◆ **Task goal**: Your task is to write out exactly the lines of the listing below, from the first down to the line that holds "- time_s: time".

= Beginning of Section =

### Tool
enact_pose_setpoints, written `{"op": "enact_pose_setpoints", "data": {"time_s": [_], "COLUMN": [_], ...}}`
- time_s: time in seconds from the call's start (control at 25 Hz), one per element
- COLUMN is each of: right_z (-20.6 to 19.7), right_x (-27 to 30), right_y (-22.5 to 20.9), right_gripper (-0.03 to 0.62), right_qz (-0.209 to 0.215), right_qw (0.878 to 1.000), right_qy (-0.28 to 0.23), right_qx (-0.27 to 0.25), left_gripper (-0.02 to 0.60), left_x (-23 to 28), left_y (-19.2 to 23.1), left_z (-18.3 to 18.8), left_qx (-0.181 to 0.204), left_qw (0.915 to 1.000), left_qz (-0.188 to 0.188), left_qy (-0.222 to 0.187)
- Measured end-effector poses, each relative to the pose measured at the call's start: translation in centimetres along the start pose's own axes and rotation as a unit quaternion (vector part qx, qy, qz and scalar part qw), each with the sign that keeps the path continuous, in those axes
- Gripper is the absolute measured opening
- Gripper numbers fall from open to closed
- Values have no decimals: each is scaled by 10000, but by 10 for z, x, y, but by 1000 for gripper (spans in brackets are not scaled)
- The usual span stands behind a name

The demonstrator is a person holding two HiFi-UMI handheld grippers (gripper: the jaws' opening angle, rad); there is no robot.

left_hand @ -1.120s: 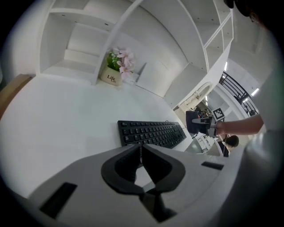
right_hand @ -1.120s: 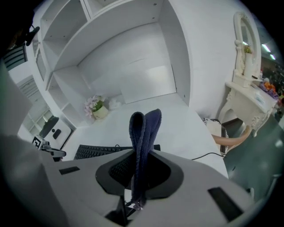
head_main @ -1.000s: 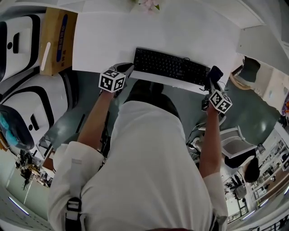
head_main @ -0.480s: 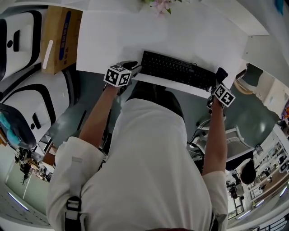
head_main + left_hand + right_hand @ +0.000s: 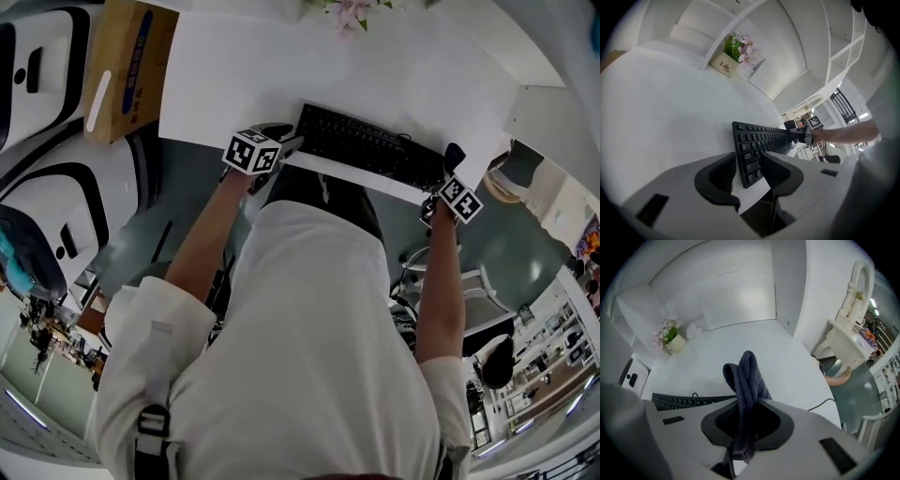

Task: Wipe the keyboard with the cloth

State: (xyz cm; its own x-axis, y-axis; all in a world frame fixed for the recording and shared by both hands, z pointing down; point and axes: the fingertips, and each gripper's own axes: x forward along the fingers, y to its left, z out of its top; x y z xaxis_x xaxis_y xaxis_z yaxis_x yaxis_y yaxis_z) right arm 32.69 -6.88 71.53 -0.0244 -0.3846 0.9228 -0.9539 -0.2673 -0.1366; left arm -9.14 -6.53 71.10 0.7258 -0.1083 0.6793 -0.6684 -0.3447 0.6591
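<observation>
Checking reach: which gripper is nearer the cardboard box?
Left. Left gripper, jaws opening around the keyboard's left end, sits on the cardboard box side; right gripper, gripping the cloth, at the far end.

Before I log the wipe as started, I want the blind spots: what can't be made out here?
- Contact between cloth and keyboard: head view, too small, partly behind the right tool's marker cube; right gripper view, the tool's body covers the keyboard's right end.
- Key legends: too small in every view.
- Front edge of the desk, centre: head view, hidden by the person's head.
</observation>
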Motion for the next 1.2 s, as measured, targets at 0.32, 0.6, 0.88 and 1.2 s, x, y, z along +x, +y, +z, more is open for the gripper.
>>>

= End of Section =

◆ **Written answer**:
### Tool
enact_pose_setpoints, written `{"op": "enact_pose_setpoints", "data": {"time_s": [_], "COLUMN": [_], ...}}`
- time_s: time in seconds from the call's start (control at 25 Hz), one per element

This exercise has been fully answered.